**What is needed**
Your task is to repeat exactly the lines below between the line holding "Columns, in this" and the line holding "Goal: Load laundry", inclusive, and only those.

=== Begin Enclosure ===

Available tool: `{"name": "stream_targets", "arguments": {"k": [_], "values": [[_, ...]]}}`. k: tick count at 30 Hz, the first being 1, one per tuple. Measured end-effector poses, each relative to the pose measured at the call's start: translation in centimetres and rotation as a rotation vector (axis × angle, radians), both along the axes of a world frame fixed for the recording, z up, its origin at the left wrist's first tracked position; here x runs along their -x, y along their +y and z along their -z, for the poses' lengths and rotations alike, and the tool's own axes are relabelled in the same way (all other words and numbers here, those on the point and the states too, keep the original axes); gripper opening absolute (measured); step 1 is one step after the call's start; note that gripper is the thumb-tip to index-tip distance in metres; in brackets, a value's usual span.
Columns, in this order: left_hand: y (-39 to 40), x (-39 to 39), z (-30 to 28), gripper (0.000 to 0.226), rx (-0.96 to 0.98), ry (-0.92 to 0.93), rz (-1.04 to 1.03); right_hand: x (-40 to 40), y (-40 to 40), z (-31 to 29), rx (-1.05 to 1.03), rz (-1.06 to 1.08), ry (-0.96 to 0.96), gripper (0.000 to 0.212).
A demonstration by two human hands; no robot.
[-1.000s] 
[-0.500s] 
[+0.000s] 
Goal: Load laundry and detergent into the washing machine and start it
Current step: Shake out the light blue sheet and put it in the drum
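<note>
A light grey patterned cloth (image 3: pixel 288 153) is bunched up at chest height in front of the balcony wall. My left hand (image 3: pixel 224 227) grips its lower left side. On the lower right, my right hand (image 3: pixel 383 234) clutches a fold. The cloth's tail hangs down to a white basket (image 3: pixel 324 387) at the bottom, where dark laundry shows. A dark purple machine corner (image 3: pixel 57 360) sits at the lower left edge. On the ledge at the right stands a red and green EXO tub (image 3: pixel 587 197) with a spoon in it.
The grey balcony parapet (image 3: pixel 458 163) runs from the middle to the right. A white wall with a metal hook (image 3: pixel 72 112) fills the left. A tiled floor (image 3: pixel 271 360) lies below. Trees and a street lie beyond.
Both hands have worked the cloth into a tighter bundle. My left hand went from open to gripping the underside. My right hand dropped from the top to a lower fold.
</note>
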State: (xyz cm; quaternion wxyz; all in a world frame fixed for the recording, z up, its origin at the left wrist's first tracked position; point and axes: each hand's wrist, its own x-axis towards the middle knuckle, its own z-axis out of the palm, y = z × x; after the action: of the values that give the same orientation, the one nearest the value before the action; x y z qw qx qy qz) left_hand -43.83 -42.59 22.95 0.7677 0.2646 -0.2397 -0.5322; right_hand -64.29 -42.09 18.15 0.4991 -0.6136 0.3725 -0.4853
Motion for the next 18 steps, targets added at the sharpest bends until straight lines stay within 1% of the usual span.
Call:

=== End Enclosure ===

**Your response**
Columns, in this order: left_hand: y (-39 to 40), x (-39 to 39), z (-30 to 28), gripper (0.000 to 0.226), rx (-0.96 to 0.98), ry (-0.92 to 0.93), rz (-1.04 to 1.03); right_hand: x (-40 to 40), y (-40 to 40), z (-31 to 29), rx (-1.05 to 1.03), rz (-1.06 to 1.08), ry (-0.96 to 0.96), gripper (0.000 to 0.212).
A demonstration by two human hands; no robot.
[-1.000s] 
[-0.500s] 
[+0.000s] 
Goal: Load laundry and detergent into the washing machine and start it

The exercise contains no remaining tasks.